Work task
Looking only at the lines below that contain "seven", give the number of them and no other text.

*** Dataset records Section Begins ***

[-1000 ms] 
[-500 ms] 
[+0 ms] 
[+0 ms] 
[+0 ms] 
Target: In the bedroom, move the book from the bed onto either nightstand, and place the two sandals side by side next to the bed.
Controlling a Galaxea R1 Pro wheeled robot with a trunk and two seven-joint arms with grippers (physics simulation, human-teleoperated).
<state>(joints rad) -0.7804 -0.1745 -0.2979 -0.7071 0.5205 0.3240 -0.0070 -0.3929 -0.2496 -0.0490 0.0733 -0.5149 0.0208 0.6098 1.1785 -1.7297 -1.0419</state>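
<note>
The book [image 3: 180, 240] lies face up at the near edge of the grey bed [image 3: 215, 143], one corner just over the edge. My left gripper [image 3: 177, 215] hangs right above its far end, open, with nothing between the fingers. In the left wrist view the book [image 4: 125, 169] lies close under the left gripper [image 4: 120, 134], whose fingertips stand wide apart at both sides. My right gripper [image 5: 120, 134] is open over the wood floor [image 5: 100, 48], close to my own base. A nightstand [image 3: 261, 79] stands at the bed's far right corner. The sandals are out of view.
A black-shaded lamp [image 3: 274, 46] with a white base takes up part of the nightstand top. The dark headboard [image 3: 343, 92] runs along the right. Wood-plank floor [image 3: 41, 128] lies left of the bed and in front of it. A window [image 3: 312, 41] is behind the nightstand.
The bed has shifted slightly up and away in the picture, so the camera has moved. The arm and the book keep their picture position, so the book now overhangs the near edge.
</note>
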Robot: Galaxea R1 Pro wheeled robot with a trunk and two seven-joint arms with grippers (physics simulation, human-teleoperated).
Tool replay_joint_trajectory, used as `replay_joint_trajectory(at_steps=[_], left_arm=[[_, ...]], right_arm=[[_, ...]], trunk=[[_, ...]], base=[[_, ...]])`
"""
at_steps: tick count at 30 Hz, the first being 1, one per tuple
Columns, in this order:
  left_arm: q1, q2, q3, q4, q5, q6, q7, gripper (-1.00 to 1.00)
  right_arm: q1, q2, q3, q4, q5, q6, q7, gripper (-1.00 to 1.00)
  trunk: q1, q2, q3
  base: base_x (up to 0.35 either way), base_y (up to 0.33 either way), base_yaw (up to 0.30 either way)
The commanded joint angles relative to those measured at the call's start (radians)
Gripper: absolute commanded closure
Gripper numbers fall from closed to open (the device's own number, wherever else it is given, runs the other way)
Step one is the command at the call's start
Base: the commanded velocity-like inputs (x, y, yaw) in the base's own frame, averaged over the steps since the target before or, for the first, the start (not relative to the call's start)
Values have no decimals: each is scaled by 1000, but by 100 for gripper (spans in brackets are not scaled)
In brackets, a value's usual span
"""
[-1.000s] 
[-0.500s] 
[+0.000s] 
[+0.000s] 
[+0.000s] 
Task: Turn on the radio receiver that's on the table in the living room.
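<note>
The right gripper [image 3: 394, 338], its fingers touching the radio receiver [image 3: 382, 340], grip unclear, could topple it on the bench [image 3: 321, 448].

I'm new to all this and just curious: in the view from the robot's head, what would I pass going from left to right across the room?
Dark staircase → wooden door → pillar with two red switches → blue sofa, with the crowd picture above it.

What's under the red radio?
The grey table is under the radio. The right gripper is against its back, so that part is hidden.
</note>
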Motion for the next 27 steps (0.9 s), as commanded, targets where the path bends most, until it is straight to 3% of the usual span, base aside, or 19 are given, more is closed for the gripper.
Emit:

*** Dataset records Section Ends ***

Response to the exercise
2